Letter of Intent Receipt Date:  April 24, 2000
Application Receipt Date: May 23, 2000
Peer Review Date: June/July 2000
Council Review:  September 2000
Earliest Anticipated Start Date:  September 29, 2000


Award criteria that will be used to make award decisions include:

o  scientific merit (as determined by peer review)
o  availability of funds
o  programmatic priorities.


Inquiries concerning this RFA are encouraged.  The opportunity to 
clarify any issues or questions from potential applicants is welcome.

Direct inquiries regarding programmatic issues to:

David M. Stoff, Ph.D.
Division of Mental Disorders, Behavioral Research and AIDS
National Institute of Mental Health
6001 Executive Boulevard, Room 6210, MSC 9619
Bethesda, MD 20892-9619
Telephone:  (301) 443-4625
FAX:  (301) 443-9719

Direct inquiries regarding fiscal matters to:

Diana S. Trunnell
Grants Management Branch
National Institute of Mental Health
6001 Executive Boulevard, Room 6115, MSC 9605
Bethesda, MD 20892-9605
Telephone:  (301) 443-2805
FAX:  (301) 443-6885


This program is described in the Catalog of Federal Domestic Assistance 
No 93.242.  Awards are made under authorization of the Public Health 
Service Act, Title IV, Part A (Public Law 78-410, as amended by Public 
Law 99-158, 42 USC 241 and 285) and administered under PHS grants 
policies and Federal Regulations 42 CFR and 45 CFR Part 74.  This 
program is not subject to the intergovernmental review requirements of 
Executive Order 12372 or Health Systems Agency review.
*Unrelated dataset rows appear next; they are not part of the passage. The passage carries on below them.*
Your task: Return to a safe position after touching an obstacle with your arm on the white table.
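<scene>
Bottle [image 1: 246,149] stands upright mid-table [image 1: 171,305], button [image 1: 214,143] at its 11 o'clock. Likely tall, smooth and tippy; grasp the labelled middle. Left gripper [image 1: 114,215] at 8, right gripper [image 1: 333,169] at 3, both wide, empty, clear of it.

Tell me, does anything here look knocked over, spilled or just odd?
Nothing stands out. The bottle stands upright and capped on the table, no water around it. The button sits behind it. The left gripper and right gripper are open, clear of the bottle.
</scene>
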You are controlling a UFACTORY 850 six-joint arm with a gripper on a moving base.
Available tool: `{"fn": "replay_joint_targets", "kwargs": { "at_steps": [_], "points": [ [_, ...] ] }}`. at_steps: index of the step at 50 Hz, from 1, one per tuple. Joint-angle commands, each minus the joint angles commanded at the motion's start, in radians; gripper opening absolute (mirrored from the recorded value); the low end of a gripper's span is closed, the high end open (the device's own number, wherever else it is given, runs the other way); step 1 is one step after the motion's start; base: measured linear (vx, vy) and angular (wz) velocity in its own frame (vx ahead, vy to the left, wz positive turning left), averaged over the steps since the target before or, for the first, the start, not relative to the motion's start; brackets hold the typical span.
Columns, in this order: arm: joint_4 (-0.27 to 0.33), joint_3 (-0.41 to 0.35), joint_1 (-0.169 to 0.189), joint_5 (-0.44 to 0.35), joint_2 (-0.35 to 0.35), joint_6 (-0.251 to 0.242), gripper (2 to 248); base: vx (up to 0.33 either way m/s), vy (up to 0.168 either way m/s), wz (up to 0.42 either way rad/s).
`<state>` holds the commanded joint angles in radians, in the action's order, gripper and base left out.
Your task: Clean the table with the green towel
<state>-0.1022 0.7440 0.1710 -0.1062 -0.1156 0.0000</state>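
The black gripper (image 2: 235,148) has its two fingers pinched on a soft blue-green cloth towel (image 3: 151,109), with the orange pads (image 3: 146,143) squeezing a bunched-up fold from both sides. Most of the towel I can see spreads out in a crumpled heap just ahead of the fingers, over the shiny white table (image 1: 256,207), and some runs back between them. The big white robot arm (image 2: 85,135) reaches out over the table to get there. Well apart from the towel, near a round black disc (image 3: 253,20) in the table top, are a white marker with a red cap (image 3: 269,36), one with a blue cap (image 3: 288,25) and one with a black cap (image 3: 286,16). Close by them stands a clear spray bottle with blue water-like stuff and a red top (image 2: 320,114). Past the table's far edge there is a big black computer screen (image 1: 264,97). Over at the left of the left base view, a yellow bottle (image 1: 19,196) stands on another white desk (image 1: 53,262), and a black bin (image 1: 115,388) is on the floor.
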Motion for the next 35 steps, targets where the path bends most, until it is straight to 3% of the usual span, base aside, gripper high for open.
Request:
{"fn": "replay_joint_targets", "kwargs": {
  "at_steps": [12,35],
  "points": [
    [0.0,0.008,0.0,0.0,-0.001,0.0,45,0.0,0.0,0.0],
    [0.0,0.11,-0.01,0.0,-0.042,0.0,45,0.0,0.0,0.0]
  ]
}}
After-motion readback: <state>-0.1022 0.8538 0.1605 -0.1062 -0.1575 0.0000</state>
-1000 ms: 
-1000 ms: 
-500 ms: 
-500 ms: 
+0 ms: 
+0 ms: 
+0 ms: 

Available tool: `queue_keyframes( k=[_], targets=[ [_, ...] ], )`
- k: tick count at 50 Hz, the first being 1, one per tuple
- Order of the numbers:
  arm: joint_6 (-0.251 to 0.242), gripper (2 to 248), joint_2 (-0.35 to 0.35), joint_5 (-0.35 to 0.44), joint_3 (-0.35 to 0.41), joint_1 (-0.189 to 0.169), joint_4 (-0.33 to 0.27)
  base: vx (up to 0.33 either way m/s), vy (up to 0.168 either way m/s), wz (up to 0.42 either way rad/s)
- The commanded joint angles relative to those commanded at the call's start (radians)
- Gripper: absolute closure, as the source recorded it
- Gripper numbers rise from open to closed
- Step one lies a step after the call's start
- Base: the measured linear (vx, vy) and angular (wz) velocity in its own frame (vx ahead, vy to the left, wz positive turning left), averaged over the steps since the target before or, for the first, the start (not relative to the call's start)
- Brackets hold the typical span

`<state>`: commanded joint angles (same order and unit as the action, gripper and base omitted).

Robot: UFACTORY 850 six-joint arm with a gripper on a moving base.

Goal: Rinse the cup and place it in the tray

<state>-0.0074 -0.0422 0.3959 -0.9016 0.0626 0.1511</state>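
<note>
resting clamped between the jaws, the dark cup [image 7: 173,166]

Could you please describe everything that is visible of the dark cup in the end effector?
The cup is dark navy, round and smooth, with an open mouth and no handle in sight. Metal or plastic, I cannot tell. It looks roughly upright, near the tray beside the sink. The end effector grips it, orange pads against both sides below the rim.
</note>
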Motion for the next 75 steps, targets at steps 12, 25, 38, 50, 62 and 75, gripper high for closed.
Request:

The PHS strongly encourages all grant recipients to provide a smoke-
free workplace and promote the non-use of all tobacco products.  In 
addition, Public Law 103-227, the Pro-Children Act of 1994, prohibits 
smoking in certain facilities (or in some cases, any portion of a 
facility) in which regular or routine education, library, day care, 
health care, or early childhood development services are provided to 
children.  This is consistent with the PHS mission to protect and 
advance the physical and mental health of the American people.